Belgique

Les syndicats ont rappelé mardi leur opposition au projet de loi permettant l'organisation d'un service minimum à la SNCB. Le texte, porté par le ministre de la Mobilité François Bellot (MR), a été adopté en deuxième lecture en début d'après-midi par la commission de l'Infrastructure de la Chambre. "Nous avons toujours exprimé notre opposition à ce projet", indique Marianne Lerouge, responsable du secteur chemins de fer à la CSC-Transcom. "Cela n'apportera aucune solution aux problèmes que connaissent les voyageurs." Selon elle, "le service minimum se transformera en chaos maximum et la sécurité ne sera pas garantie. Quel voyageur pourra partir? Qui aura droit à un train et qui n'en aura pas? La relation entre le voyageur et son employeur va également changer puisqu'il sera forcément contraint de rejoindre son lieu de travail coûte que coûte, avec le risque de voir des trains saturés. Que les personnes qui ont voté cela en assument à présent les conséquences", conclut-elle.

"C'est un projet de loi qui est très très dangereux pour la sécurité des usagers", renchérit Michel Abdissi, président national de la CGSP-Cheminots. "Si nous n'avez que quelques trains qui effectuent, par exemple, le trajet Namur-Bruxelles, le risque de ne pas pouvoir monter à Ottignies existe. On assistera à des bousculades et des voyageurs pourraient tomber sur les voies."
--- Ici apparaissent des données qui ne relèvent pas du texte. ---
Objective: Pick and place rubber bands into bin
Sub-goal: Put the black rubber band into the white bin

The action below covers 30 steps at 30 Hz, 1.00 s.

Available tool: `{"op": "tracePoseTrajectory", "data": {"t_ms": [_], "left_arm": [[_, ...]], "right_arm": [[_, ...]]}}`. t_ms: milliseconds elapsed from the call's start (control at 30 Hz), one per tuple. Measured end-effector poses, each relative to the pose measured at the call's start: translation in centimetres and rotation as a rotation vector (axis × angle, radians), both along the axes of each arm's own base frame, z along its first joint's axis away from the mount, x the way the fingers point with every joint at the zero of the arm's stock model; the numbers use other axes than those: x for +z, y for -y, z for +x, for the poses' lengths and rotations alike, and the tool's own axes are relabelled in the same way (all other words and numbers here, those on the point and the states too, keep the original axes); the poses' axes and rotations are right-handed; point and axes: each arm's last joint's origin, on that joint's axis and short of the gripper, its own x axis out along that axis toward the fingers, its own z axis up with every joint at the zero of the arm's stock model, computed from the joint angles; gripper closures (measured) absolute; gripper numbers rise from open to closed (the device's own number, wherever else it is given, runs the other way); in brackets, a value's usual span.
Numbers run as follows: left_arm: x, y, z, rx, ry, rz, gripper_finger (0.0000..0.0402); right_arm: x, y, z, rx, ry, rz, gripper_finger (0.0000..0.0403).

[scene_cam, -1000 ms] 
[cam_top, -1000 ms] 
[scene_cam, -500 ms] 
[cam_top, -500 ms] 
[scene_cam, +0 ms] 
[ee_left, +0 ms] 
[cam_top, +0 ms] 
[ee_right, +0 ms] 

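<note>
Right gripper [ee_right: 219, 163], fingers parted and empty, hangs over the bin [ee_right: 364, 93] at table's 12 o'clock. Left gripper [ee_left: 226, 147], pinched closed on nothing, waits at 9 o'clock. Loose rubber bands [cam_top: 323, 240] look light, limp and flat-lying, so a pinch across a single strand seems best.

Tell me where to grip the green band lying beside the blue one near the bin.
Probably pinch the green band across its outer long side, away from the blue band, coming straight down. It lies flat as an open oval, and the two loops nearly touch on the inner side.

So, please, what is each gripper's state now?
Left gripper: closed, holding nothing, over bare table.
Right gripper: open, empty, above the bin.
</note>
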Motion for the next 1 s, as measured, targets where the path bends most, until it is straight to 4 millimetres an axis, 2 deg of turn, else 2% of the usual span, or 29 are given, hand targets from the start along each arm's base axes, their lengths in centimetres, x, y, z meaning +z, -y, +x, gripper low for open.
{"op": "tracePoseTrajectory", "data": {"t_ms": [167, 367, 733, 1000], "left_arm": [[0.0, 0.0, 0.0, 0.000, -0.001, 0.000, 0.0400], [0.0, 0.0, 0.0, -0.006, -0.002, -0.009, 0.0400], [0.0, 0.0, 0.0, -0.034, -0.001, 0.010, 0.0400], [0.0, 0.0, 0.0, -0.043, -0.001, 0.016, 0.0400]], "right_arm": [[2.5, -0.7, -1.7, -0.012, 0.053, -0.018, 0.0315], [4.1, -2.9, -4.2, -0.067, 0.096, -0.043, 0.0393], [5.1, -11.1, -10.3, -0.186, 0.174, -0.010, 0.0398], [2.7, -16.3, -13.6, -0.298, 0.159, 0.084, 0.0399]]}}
"De plus, ce projet, qui n'aidera pas à améliorer le dialogue social, est en violation avec la charte sociale européenne et les règlementations de l'Organisation internationale du travail", ajoute M. Abdissi. "Le dossier est entre les mains de nos juristes et nous allons contester cette loi sur le plan juridique. Au lieu d'ouvrir un dialogue social de qualité, le gouvernement s'enferme par pure idéologie dans ce système."

Selon le président de la CGSP-cheminots, on risque également d'assister à une augmentation du nombre de jours de grève. "En France, le nombre d'actions a été multiplié par trois depuis l'instauration d'un tel service minimum."

Selon le projet de loi, les travailleurs sont tenus de signaler 72 heures avant la grève s'ils participent à l'action, lorsque celle-ci ne dépasse pas 24 heures. Au-delà de 24 heures, les circonstances peuvent évoluer. Celui qui s'était signalé non gréviste peut changer d'avis s'il prévient 72 heures à l'avance. Celui qui s'était déclaré en grève mais souhaite reprendre le travail à un moment donné reçoit la possibilité de se signaler à la direction dans les 48 heures.